• **DIRECTIONS**
Repeat exactly the lines that begin at the one containing "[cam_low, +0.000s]" and end at the final line of the records; include no pictures and nothing else.

┏━━

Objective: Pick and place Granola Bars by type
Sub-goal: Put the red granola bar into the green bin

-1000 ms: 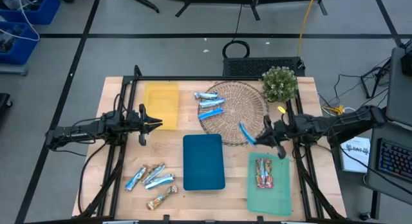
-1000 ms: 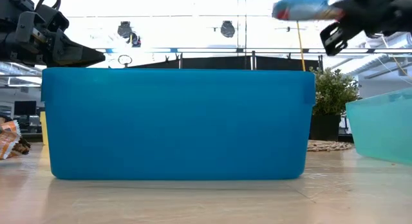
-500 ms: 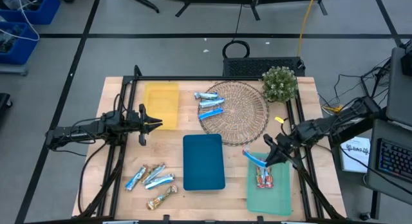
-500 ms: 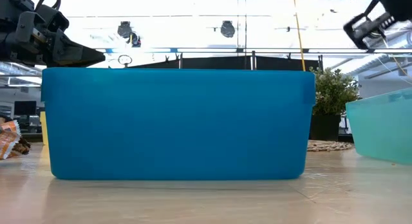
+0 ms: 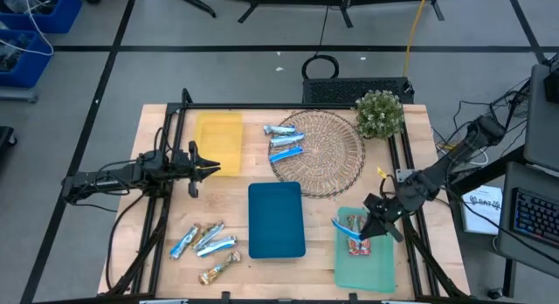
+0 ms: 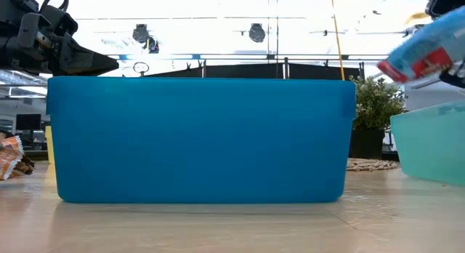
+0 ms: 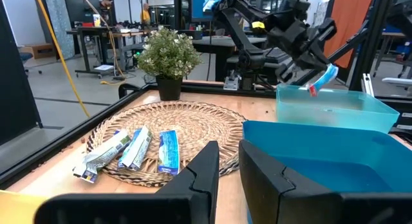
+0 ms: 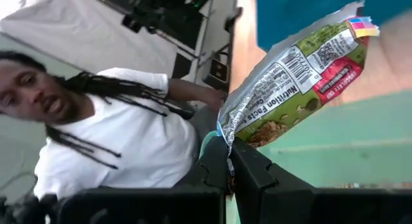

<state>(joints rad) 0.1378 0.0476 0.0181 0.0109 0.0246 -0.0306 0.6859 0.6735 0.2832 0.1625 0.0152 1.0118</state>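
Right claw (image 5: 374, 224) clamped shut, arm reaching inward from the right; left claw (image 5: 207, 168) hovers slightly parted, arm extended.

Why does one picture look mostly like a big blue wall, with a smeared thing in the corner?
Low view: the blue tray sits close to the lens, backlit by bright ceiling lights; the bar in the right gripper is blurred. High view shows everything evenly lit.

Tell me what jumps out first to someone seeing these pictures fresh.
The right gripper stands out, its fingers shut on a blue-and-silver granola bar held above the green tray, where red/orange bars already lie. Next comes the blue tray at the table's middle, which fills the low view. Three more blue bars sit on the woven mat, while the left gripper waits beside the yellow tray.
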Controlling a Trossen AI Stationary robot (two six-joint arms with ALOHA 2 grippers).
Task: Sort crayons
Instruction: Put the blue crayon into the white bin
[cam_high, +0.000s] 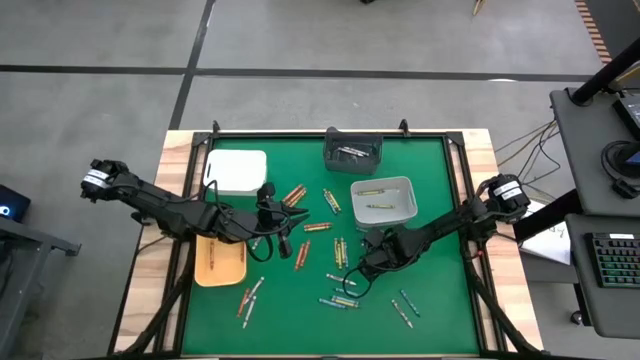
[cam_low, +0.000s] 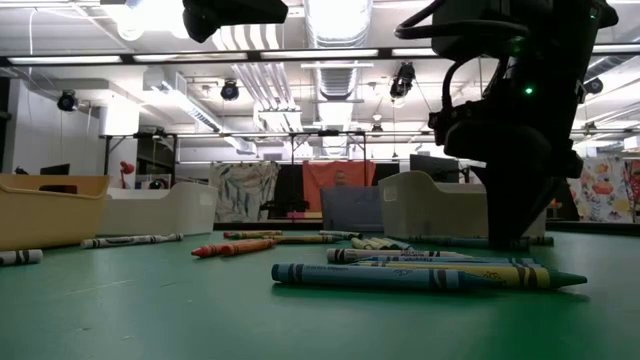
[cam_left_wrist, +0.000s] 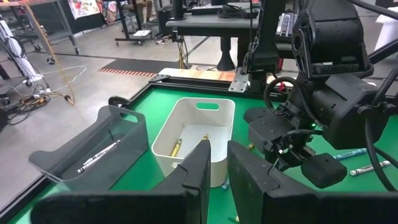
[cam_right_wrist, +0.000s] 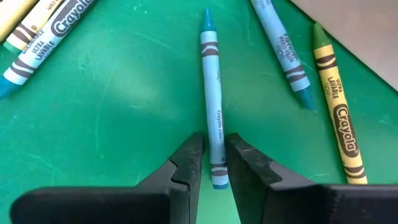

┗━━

• **RESPONSE**
[cam_low, +0.000s] 
[cam_left_wrist, +0.000s] 
[cam_right_wrist, +0.000s] 

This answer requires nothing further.